Cela aurait dû

Publié le par La Démone

Bien le bonjour les diablotines,

Quand on regarde en arrière, on a tous des choix qu'on voudrait pouvoir changer, des mots qu'on voudrait ne pas avoir prononcé. Parfois cela entraine des regrets, des remords, et très souvent dans les moments où l'on va mal, cela vient nous torturer : "et si j'avais..." 

Mon silence n'est pas dû à une overdose d'apéro ou de soleil, mais plutôt à ce genre de moment. Nous avons des projets qui tardent à se concrétiser et cela joue sur mon moral. 

Je dois me décider pour mon métier. Dois-je continuer ? Dois-je abandonner ? ... Tirer un trait définitif sur des années d'études, sur son unique projet professionnel, ce n'est pas mon souhait. Mais, parce qu'il y en a toujours un le concours qui a été modifié ce qui implique donc une nouvelle préparation avec une reprise d'étude ! Soit en présence à l'université, soit à distance via un organisme de formation. Je connais les deux options et toutes deux sont très satisfaisante. Mais oui il est partout lui ! je ne sais absolument pas si j'aurai un poste à la rentrée et les options ont des conséquences assez importantes :

  •  L'université engendrerait beaucoup de frais entre la route et les repas, je ne pourrais travailler à côté et je passerais beaucoup de temps loin de ma famille.
  • L'organisme, lui coûte cher et demande une organisation personnelle qui imposera aussi de jouer avec le temps que je consacre à ma famille.

Je sais que faire car l'inconnu ici est de taille : un boulot ou pas... mon temps et mon argent dépendent de cette inconnue. Et je ne parle pas des éternels remarques qu'on pourrait me faire sur mon entêtement, sur l'impact que cela aura sur ma famille, sur mon couple... Ange, lui, ne dit qu'une chose : c'est à moi de choisir... Mais encore et toujours il aimerait aussi changer de métier, il aimerait évoluer hors il demeure où il est parce qu'il a un cdi, parce que cela paye les factures, parce que c'est plus stable que mon statut de contractuel. Il commence à saturer, il me le dit quand on se dispute, il a pris ce métier pour tenir le temps que je sois titulaire, ni lui, ni moi ne pensions à l'époque que je devrais tout recommencer. 

Je me sens bien dans mon métier, si difficile soit-il certains jours.
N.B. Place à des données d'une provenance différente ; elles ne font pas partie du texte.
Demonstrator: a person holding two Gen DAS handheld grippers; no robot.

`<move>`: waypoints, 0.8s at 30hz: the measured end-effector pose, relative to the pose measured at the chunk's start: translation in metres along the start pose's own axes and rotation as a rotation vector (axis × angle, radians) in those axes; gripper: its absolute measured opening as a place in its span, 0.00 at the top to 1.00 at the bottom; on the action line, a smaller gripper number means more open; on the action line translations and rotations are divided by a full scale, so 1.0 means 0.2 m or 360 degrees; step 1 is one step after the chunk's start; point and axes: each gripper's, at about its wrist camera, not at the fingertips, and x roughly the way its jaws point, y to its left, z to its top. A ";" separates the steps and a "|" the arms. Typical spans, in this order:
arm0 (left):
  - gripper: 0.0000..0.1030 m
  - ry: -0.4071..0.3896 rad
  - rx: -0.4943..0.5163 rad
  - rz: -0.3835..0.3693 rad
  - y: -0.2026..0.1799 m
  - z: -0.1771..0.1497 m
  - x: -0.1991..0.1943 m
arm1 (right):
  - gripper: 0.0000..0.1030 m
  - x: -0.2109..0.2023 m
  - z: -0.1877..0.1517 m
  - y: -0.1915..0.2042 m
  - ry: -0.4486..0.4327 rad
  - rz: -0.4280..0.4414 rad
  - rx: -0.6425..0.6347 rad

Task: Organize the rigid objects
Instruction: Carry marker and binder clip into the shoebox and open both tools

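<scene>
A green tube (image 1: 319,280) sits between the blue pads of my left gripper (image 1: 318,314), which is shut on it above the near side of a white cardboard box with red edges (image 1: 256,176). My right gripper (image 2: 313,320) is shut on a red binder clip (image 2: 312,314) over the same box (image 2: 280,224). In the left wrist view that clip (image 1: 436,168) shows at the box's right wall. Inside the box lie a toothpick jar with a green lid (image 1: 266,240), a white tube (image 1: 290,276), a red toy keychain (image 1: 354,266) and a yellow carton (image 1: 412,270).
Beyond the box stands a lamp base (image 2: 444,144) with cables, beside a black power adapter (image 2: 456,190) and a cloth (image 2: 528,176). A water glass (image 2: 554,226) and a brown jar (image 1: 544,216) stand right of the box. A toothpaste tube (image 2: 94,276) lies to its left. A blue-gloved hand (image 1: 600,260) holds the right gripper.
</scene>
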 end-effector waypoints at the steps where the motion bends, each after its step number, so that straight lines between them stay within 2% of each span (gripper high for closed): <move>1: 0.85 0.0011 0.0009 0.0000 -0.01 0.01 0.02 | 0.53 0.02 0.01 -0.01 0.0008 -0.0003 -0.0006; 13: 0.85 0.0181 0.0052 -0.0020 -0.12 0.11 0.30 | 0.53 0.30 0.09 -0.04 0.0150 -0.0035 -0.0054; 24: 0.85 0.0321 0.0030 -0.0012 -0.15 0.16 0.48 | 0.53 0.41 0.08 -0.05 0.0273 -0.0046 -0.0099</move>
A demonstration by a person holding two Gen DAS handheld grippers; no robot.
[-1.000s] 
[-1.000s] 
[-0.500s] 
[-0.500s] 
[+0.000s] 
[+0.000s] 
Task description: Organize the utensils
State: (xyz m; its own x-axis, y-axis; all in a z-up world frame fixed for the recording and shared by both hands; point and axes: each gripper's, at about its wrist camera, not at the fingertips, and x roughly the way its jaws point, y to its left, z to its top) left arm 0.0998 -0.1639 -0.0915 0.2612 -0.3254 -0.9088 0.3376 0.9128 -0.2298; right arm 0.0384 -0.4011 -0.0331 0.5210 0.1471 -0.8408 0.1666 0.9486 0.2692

Je m'épanouis et je ne conçois pas l'idée de renoncer pour un métier qui me priverait du mode de vie que je souhaite avoir et de mon bienêtre simplement pour avoir un métier que je ne ramènerai pas chez moi, d'un métier que je pourrais obtenir en postulant et en ayant une formation interne. Je ne parle pas de l'alternance, à mon âge tout est fermé, je peux tenter la reconversion professionnelle, pour faire quoi ? Mystère... je ne veux pas faire autre chose ! 

Nous avons aussi un projet d'achat de maison, je vous laisse imaginer à quel point ma situation instable ne joue pas en notre faveur, nous avons des soucis de voiture mais impossible d'en changer car plus d'économies et c'est une période difficile pour en faire surtout que je suis instable.

Et toutes ces petites choses font naître en moi une culpabilité croissante de jour en jour au détriment du peu de confiance en moi que je possède. Je suis assaillie de questions quasi-existentielles : pourquoi me suis-je engagée sur cette voie ? Pourquoi ne puis-je pas rendre heureuse ma famille ? Pourquoi je sens qu'Ange s'éloigne ? Quel avenir j'offre à ma Fée ?

Je me suis enfoncée dans mon maleström, j'ai pleuré, j'ai craché sur ce monde, j'ai déprimé, je me suis centrée sur ma famille, mon loyer, mes animaux. Je remonte la pente, je sais que je vais devoir faire un choix, que j'aurai des moments de doute, de crise, de "et si..." mais c'est ainsi qu'est faite la vie. Je culpabilise déjà du choix que je vais faire.